Instructions for the task: Take the entries below and print, exactly, the stretch from the line containing "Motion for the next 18" through the line containing "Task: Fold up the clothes", both included.

Data excerpts:
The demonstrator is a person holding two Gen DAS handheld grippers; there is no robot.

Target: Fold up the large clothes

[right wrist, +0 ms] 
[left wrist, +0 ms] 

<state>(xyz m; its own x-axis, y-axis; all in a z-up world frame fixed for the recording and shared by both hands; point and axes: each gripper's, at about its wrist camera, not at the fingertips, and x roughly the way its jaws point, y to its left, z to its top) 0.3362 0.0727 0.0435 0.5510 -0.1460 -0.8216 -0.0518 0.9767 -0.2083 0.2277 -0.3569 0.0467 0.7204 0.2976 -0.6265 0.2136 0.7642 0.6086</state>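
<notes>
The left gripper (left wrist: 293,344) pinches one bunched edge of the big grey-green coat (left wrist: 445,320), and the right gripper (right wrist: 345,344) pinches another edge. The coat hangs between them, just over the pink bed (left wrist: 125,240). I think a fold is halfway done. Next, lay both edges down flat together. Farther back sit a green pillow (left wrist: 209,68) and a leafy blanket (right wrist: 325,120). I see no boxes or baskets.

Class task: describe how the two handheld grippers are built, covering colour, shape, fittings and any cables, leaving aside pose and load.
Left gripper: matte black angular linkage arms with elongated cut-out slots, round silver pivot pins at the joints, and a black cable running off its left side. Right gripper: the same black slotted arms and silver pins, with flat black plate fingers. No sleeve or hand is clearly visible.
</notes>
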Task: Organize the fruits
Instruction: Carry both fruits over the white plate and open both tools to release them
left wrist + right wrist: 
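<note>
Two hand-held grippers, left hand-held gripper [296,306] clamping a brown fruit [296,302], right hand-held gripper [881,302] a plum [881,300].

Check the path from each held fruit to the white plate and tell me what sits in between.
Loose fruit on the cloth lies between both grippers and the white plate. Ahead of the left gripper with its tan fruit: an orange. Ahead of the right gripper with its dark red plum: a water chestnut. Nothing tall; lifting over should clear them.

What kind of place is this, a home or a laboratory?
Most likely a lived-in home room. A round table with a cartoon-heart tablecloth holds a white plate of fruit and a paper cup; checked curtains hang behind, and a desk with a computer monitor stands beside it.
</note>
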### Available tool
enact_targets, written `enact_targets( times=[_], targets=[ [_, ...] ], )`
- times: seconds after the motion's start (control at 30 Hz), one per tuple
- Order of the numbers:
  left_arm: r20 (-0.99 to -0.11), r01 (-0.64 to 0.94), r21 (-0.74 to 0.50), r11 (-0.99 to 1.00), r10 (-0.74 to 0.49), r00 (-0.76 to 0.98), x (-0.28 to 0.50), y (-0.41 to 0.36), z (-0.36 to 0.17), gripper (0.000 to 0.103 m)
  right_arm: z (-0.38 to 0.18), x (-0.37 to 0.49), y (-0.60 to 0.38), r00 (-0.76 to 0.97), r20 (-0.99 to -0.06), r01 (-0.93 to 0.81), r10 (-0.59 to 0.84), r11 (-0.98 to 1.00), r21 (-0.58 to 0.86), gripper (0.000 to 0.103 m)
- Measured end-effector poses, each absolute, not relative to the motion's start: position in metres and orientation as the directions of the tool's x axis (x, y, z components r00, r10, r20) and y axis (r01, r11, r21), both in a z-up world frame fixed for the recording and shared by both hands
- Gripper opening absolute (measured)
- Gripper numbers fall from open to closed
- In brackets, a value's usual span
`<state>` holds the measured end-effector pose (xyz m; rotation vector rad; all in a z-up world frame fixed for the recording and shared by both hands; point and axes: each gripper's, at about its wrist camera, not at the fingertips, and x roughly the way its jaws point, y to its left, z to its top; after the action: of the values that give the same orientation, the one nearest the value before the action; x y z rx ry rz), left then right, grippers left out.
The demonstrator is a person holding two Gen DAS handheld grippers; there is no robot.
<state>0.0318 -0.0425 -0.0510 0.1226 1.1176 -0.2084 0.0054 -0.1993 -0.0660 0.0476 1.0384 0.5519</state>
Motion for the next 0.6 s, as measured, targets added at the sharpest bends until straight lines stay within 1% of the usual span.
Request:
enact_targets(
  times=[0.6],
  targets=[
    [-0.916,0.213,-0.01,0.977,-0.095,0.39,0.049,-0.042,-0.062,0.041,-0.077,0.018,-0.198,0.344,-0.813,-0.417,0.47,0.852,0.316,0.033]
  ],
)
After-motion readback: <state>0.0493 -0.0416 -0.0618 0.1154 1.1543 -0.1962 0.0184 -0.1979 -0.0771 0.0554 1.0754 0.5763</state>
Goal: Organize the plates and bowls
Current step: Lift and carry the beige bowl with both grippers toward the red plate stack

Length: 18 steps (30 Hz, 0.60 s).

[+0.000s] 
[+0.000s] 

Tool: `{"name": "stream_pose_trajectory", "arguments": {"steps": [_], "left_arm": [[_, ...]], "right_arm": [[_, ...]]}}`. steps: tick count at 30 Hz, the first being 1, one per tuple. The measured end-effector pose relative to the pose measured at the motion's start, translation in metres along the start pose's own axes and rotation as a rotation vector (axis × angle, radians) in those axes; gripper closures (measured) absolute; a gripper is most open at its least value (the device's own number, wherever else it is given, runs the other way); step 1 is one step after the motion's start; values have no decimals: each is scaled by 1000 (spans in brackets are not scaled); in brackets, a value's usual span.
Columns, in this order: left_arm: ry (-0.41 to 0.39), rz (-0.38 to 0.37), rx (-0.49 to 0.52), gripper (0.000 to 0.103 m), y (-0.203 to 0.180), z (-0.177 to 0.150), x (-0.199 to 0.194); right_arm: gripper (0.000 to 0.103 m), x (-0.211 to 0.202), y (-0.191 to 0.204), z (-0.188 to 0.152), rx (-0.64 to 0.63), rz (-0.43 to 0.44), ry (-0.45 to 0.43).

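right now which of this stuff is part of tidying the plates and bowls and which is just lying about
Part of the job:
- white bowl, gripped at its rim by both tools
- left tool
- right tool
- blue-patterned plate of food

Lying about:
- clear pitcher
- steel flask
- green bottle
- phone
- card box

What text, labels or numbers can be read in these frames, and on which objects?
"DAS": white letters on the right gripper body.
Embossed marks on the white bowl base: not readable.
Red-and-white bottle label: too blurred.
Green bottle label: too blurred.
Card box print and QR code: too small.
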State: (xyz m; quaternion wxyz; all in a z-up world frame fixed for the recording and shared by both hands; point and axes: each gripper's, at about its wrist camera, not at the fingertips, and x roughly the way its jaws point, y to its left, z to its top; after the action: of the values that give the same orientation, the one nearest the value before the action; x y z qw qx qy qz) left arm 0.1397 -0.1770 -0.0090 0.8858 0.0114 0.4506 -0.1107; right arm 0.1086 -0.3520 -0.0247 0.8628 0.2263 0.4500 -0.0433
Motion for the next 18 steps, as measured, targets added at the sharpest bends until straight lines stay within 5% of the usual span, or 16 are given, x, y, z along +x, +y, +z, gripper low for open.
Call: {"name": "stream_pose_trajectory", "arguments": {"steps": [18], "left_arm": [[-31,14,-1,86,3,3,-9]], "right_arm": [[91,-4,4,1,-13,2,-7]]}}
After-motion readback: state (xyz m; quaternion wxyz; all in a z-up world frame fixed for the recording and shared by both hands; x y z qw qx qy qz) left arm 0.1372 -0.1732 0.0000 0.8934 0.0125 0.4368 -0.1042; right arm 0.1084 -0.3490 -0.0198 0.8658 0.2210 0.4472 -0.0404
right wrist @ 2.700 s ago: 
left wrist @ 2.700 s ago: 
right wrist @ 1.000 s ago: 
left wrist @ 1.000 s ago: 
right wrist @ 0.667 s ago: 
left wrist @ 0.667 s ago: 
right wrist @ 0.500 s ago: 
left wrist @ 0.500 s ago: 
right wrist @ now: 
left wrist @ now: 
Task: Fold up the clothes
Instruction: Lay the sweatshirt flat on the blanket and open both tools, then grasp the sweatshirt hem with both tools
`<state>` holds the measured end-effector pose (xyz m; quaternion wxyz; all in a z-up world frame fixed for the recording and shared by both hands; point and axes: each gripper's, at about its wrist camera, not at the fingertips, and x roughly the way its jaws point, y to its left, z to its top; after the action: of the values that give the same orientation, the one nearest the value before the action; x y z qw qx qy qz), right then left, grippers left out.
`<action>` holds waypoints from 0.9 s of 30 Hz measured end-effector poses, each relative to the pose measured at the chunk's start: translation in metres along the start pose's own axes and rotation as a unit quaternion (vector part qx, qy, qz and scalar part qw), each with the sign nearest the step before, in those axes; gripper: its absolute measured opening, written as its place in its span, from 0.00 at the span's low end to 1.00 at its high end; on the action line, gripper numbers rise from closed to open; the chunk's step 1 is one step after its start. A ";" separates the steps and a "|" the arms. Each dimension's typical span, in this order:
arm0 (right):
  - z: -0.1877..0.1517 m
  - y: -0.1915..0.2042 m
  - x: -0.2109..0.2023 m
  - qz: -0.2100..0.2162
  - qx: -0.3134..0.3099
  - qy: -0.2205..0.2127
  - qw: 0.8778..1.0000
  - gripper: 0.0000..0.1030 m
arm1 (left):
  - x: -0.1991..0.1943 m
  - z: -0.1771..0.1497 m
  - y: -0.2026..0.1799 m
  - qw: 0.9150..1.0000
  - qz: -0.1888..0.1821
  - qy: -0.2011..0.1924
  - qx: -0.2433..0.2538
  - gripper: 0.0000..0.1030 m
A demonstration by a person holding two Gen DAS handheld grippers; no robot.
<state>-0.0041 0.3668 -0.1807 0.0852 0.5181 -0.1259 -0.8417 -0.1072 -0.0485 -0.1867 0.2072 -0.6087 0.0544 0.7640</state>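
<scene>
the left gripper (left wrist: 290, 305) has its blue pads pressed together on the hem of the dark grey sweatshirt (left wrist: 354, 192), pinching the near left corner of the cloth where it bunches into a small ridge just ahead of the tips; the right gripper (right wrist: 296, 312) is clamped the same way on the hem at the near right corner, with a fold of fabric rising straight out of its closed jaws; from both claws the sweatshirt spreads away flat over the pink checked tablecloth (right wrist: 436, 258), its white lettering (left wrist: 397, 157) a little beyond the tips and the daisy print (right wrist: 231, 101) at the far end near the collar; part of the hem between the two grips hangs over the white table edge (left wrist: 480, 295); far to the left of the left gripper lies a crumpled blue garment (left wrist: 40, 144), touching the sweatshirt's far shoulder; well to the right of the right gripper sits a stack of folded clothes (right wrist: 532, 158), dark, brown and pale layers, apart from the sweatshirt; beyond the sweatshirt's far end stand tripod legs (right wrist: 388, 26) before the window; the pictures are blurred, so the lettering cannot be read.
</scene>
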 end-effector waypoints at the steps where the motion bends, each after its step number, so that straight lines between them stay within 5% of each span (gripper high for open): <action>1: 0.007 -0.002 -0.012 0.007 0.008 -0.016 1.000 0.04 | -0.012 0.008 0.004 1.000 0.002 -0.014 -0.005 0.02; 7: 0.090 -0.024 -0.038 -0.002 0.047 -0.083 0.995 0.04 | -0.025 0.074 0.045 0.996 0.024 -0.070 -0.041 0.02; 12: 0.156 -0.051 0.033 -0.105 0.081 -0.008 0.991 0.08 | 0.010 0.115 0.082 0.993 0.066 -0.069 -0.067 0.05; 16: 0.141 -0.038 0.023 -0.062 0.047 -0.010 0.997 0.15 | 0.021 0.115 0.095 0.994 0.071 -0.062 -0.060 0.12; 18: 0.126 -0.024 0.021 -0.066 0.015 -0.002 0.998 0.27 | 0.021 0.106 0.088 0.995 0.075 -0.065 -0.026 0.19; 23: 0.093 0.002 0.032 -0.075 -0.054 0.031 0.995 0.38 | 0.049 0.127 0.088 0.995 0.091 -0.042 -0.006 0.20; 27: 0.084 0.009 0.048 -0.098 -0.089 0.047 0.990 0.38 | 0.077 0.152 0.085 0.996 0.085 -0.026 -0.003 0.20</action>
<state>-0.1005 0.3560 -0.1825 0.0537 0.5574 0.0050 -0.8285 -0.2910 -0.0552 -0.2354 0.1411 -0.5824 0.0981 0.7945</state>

Reply to the task:
Motion for the next 18 steps, as measured, targets added at the sharpest bends until straight lines stay within 5% of the usual span, or 16 are given, x, y, z along +x, +y, +z, gripper low for open.
Call: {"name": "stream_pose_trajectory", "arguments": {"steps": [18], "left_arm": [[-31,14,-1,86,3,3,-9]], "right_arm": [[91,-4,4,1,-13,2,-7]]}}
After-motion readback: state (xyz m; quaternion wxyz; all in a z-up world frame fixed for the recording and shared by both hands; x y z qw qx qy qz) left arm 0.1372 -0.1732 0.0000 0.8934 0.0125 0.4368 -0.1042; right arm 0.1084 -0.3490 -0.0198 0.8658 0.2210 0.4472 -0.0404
right wrist @ 2.700 s ago: 
left wrist @ 2.700 s ago: 
right wrist @ 1.000 s ago: 
left wrist @ 1.000 s ago: 
right wrist @ 0.667 s ago: 
left wrist @ 0.667 s ago: 
right wrist @ 0.500 s ago: 
left wrist @ 0.500 s ago: 
right wrist @ now: 
left wrist @ now: 
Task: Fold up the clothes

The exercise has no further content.